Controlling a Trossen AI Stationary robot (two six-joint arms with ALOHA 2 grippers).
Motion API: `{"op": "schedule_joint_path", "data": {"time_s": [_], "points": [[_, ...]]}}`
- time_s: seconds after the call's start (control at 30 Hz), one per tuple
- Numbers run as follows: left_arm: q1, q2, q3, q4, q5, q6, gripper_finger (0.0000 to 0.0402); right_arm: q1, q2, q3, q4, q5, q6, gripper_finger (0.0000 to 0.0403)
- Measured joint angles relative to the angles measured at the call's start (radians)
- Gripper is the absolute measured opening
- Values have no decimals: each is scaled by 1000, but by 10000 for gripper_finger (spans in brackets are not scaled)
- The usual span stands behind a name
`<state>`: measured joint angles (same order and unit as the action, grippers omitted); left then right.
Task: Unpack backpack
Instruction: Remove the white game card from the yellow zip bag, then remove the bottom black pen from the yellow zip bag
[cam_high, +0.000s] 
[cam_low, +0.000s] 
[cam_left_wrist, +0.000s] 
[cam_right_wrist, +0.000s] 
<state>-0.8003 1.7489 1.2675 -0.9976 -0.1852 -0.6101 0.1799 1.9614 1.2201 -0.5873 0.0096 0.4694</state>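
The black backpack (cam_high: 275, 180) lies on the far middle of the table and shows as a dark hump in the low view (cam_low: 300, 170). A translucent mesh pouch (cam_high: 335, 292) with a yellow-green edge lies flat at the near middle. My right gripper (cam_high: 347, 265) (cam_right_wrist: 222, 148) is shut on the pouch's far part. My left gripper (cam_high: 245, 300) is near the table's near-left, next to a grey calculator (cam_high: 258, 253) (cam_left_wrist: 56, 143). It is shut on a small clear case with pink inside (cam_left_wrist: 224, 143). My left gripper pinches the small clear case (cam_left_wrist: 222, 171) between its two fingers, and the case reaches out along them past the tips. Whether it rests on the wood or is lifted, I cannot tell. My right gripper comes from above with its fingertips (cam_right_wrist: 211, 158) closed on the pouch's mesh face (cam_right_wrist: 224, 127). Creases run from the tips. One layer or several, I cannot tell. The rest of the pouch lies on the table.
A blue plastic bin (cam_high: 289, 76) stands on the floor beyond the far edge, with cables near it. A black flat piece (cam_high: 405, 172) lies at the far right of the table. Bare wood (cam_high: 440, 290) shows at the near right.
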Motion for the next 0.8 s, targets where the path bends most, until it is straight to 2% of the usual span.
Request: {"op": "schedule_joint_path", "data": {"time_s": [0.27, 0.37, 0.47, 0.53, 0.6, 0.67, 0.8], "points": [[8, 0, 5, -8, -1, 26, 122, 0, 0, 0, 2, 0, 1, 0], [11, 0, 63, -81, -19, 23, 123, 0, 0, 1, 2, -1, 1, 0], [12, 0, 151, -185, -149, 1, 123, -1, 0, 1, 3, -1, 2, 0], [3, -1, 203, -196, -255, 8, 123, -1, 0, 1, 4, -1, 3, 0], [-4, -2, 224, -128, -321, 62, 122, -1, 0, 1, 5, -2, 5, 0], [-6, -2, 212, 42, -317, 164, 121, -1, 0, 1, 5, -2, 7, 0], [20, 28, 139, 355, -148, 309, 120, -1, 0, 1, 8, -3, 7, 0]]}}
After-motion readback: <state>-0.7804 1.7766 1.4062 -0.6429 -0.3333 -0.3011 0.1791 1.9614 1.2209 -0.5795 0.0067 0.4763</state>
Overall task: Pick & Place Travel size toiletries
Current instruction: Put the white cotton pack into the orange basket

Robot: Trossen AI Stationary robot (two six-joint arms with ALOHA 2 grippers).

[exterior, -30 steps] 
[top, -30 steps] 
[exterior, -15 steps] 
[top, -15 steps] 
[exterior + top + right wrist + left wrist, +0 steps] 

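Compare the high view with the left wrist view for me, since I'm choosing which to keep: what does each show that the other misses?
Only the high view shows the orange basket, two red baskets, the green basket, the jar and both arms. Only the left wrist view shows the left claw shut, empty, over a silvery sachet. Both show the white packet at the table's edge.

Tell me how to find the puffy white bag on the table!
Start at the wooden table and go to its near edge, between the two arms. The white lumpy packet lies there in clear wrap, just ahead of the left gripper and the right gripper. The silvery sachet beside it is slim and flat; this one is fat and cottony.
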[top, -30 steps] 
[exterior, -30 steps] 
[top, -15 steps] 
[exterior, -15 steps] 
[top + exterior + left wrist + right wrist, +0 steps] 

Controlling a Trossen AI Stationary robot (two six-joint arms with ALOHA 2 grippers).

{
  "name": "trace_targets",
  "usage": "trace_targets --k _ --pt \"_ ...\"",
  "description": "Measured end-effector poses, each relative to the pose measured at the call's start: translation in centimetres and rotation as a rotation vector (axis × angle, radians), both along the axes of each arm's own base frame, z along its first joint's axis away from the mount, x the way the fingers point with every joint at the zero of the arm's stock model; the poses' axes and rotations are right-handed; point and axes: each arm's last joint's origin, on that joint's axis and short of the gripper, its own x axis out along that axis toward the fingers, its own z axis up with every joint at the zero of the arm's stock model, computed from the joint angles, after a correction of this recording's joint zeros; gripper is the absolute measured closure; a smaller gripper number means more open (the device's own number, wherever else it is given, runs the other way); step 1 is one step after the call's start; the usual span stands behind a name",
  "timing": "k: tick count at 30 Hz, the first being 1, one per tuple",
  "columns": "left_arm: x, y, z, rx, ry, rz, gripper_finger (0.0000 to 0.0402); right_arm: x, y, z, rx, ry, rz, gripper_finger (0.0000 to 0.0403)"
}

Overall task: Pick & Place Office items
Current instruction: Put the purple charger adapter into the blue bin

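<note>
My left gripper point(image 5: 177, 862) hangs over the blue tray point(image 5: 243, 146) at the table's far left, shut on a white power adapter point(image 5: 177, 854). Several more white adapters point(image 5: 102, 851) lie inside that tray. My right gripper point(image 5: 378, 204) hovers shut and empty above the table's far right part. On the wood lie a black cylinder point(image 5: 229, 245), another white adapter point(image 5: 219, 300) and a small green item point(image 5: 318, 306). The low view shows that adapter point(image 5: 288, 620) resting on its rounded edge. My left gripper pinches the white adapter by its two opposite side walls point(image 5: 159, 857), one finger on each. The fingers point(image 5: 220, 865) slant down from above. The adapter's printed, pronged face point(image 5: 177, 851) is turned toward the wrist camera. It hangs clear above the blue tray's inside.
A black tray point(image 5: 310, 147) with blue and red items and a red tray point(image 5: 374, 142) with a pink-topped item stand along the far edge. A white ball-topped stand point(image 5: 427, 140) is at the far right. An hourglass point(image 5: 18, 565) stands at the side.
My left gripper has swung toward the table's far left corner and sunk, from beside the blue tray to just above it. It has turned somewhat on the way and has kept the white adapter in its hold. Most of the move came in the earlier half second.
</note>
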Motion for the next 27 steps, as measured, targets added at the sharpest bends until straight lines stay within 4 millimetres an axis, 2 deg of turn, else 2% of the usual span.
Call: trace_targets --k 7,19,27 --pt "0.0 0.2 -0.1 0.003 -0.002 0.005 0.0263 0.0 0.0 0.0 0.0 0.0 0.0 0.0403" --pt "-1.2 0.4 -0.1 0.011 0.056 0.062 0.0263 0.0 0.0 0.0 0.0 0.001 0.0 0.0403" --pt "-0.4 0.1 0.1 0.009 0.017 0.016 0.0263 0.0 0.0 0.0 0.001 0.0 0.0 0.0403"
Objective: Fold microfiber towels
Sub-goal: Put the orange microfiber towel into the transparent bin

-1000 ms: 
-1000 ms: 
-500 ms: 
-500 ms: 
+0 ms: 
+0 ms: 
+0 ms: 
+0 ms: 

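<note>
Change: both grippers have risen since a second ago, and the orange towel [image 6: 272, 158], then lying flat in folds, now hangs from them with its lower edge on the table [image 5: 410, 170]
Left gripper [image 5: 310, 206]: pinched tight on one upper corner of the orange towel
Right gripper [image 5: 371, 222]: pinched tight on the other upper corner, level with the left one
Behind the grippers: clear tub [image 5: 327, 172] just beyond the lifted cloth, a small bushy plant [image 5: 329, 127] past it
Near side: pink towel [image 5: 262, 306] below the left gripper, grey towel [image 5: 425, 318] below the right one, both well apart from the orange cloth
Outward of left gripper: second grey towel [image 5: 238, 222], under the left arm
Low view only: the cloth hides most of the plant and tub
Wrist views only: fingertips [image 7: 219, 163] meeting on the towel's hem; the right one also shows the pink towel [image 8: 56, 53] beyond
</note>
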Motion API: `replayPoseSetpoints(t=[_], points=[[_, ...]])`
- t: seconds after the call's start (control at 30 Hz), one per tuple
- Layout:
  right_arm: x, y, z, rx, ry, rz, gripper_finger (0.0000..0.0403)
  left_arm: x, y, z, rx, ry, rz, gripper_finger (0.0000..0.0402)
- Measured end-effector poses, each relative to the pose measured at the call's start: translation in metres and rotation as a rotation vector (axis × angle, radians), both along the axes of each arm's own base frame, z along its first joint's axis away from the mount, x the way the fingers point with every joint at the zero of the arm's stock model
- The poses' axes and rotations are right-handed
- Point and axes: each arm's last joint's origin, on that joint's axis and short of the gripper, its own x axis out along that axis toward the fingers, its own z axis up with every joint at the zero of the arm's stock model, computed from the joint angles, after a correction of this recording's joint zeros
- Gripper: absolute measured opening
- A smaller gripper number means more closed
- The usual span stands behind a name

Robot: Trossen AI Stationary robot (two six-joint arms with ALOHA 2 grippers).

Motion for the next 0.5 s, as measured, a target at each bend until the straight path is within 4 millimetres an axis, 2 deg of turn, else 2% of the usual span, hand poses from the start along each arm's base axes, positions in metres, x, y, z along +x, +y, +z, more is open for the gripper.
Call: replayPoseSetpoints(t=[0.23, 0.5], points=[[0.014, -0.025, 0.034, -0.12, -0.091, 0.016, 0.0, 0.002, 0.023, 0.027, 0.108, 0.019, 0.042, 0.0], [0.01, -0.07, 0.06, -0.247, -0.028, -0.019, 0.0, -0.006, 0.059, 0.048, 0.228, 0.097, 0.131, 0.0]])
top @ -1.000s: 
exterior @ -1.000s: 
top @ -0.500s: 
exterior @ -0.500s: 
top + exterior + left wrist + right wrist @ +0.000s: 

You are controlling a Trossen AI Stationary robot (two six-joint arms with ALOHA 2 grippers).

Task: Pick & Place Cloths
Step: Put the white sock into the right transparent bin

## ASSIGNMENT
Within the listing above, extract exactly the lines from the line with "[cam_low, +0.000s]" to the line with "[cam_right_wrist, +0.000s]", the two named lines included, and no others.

## EXERCISE OUTPUT
[cam_low, +0.000s] 
[cam_left_wrist, +0.000s] 
[cam_right_wrist, +0.000s] 

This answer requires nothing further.